## TASK DETAILS
Give back each entry unchanged, minus pictures.

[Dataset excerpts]
--- --- ---
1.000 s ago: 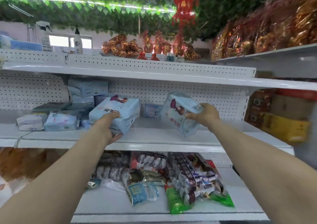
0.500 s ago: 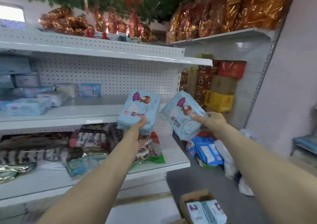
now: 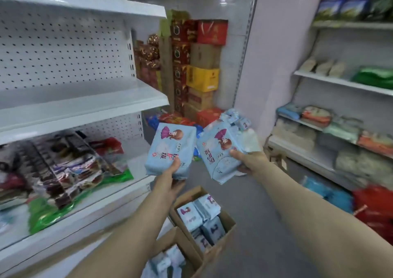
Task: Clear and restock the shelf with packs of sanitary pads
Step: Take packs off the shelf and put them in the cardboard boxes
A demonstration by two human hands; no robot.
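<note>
Shelf (image 3: 85, 99) at left is bare. Left hand (image 3: 170, 180) grips a pale blue pack (image 3: 170, 148) by its lower edge, thumb on its face; right hand (image 3: 247, 160) clamps a second pack (image 3: 221, 150) the same way, both in mid-air above the box (image 3: 225, 220) holding more. Packs look light, soft and squashy in slick film, so a pinch low across the body should hold.

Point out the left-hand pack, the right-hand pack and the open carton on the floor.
left pack (image 3: 170, 148): head view, middle of its printed front.
right pack (image 3: 217, 150): head view, middle of its printed front.
carton (image 3: 228, 224): head view, right cardboard wall, above the floor.
</note>
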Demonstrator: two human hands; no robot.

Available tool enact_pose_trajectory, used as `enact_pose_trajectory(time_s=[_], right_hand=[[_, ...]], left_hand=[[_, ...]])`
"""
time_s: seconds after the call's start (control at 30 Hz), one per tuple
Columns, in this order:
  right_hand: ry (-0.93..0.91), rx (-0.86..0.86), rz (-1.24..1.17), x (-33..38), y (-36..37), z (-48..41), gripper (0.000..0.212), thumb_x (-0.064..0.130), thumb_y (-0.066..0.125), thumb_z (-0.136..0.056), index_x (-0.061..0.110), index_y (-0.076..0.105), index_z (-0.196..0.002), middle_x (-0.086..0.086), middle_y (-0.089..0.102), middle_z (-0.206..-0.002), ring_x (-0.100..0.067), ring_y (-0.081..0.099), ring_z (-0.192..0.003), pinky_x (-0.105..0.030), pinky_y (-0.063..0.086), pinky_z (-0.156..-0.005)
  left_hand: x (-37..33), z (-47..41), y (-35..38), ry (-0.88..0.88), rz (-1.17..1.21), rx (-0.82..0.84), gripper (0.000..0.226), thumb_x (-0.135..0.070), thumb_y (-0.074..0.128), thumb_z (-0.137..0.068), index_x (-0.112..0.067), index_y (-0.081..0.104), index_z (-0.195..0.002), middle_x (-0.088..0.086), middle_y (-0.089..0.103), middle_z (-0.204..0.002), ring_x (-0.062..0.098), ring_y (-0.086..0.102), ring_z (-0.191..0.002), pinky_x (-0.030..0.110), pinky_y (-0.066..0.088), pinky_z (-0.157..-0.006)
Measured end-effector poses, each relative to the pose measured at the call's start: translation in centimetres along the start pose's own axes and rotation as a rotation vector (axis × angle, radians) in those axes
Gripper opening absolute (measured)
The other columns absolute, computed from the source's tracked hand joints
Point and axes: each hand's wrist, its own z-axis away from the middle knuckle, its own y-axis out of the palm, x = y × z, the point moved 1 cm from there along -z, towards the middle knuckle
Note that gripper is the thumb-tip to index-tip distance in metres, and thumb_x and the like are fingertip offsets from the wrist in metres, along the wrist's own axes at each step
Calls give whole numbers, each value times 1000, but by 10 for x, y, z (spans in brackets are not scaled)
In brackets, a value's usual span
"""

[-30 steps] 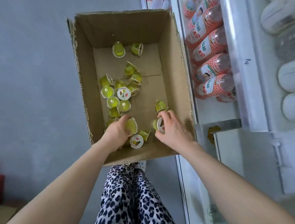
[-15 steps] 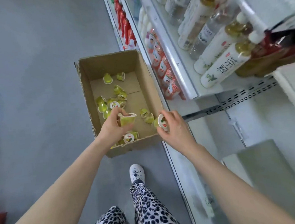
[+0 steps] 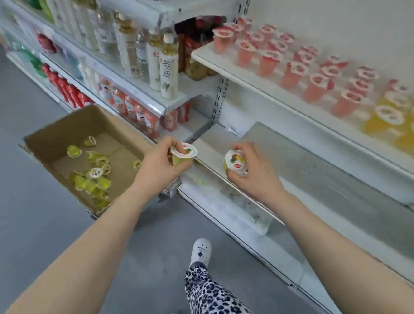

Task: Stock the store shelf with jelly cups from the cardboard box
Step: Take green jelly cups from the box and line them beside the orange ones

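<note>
Left hand [image 3: 157,164] gripping jelly cup [image 3: 184,153], box [image 3: 57,129] — cups [image 3: 90,182] inside

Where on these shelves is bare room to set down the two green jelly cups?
The grey lower shelf, right of the perforated post, is bare. The upper shelf is crowded with pink cups and orange cups; only its front strip is free.

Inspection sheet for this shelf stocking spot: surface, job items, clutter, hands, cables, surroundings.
Surface: white lower shelf, hands above its front edge.
Job's things: cardboard box on the floor, green jelly cups loose inside.
Clutter: nothing seen.
Grippers: left hand grips a lidded cup; right hand grips a second cup.
Cables: nothing seen.
Surroundings: pink cups and orange cups on the upper shelf; drink bottles further left.
</note>
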Motion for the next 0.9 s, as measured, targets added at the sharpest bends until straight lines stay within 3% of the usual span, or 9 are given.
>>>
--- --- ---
## RESULT OF THE TASK
1.000 s ago: 
0.500 s ago: 
now: 
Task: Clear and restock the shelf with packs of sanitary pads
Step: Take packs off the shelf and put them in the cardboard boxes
A demonstration by two human hands; no robot.
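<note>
Shelf (image 3: 85, 99) at left is bare. Left hand (image 3: 170, 180) grips a pale blue pack (image 3: 170, 148) by its lower edge, thumb on its face; right hand (image 3: 247, 160) clamps a second pack (image 3: 221, 150) the same way, both in mid-air above the box (image 3: 225, 220) holding more. Packs look light, soft and squashy in slick film, so a pinch low across the body should hold.

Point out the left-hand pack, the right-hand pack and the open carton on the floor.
left pack (image 3: 170, 148): head view, middle of its printed front.
right pack (image 3: 217, 150): head view, middle of its printed front.
carton (image 3: 228, 224): head view, right cardboard wall, above the floor.
</note>
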Demonstrator: two human hands; no robot.

Available tool enact_pose_trajectory, used as `enact_pose_trajectory(time_s=[_], right_hand=[[_, ...]], left_hand=[[_, ...]])`
"""
time_s: seconds after the call's start (control at 30 Hz), one per tuple
Columns, in this order:
  right_hand: ry (-0.93..0.91), rx (-0.86..0.86), rz (-1.24..1.17), x (-33..38), y (-36..37), z (-48..41), gripper (0.000..0.212), thumb_x (-0.064..0.130), thumb_y (-0.066..0.125), thumb_z (-0.136..0.056), index_x (-0.061..0.110), index_y (-0.076..0.105), index_z (-0.196..0.002), middle_x (-0.086..0.086), middle_y (-0.089..0.102), middle_z (-0.206..-0.002), ring_x (-0.100..0.067), ring_y (-0.081..0.099), ring_z (-0.192..0.003), pinky_x (-0.105..0.030), pinky_y (-0.063..0.086), pinky_z (-0.156..-0.005)
  left_hand: x (-37..33), z (-47..41), y (-35..38), ry (-0.88..0.88), rz (-1.17..1.21), rx (-0.82..0.84), gripper (0.000..0.226), thumb_x (-0.135..0.070), thumb_y (-0.074..0.128), thumb_z (-0.137..0.068), index_x (-0.112..0.067), index_y (-0.081..0.104), index_z (-0.195..0.002), middle_x (-0.088..0.086), middle_y (-0.089..0.103), middle_z (-0.204..0.002), ring_x (-0.062..0.098), ring_y (-0.086..0.102), ring_z (-0.191..0.002), pinky_x (-0.030..0.110), pinky_y (-0.066..0.088), pinky_z (-0.157..-0.006)
Measured end-effector poses, each relative to the pose measured at the call's start: translation in centimetres along the start pose's own axes and rotation as a rotation vector (axis × angle, radians) in those axes
Gripper opening absolute (measured)
The other columns absolute, computed from the source's tracked hand joints
Point and axes: each hand's wrist, its own z-axis away from the middle knuckle, its own y-axis out of the palm, x = y × z, the point moved 1 cm from there along -z, towards the middle knuckle
Note that gripper is the thumb-tip to index-tip distance in metres, and thumb_x and the like are fingertip offsets from the wrist in metres, along the wrist's own axes at each step
Calls give whole numbers, each value times 1000, but by 10 for x, y, z (spans in brackets are not scaled)
In brackets, a value's usual span
"""

[-30 steps] 
[-15 steps] 
[+0 steps] 

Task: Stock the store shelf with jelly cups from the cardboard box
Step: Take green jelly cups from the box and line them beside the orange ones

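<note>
Left hand [image 3: 157,164] gripping jelly cup [image 3: 184,153], box [image 3: 57,129] — cups [image 3: 90,182] inside

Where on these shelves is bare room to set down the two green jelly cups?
The grey lower shelf, right of the perforated post, is bare. The upper shelf is crowded with pink cups and orange cups; only its front strip is free.

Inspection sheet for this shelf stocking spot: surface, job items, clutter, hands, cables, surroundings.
Surface: white lower shelf, hands above its front edge.
Job's things: cardboard box on the floor, green jelly cups loose inside.
Clutter: nothing seen.
Grippers: left hand grips a lidded cup; right hand grips a second cup.
Cables: nothing seen.
Surroundings: pink cups and orange cups on the upper shelf; drink bottles further left.
</note>
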Motion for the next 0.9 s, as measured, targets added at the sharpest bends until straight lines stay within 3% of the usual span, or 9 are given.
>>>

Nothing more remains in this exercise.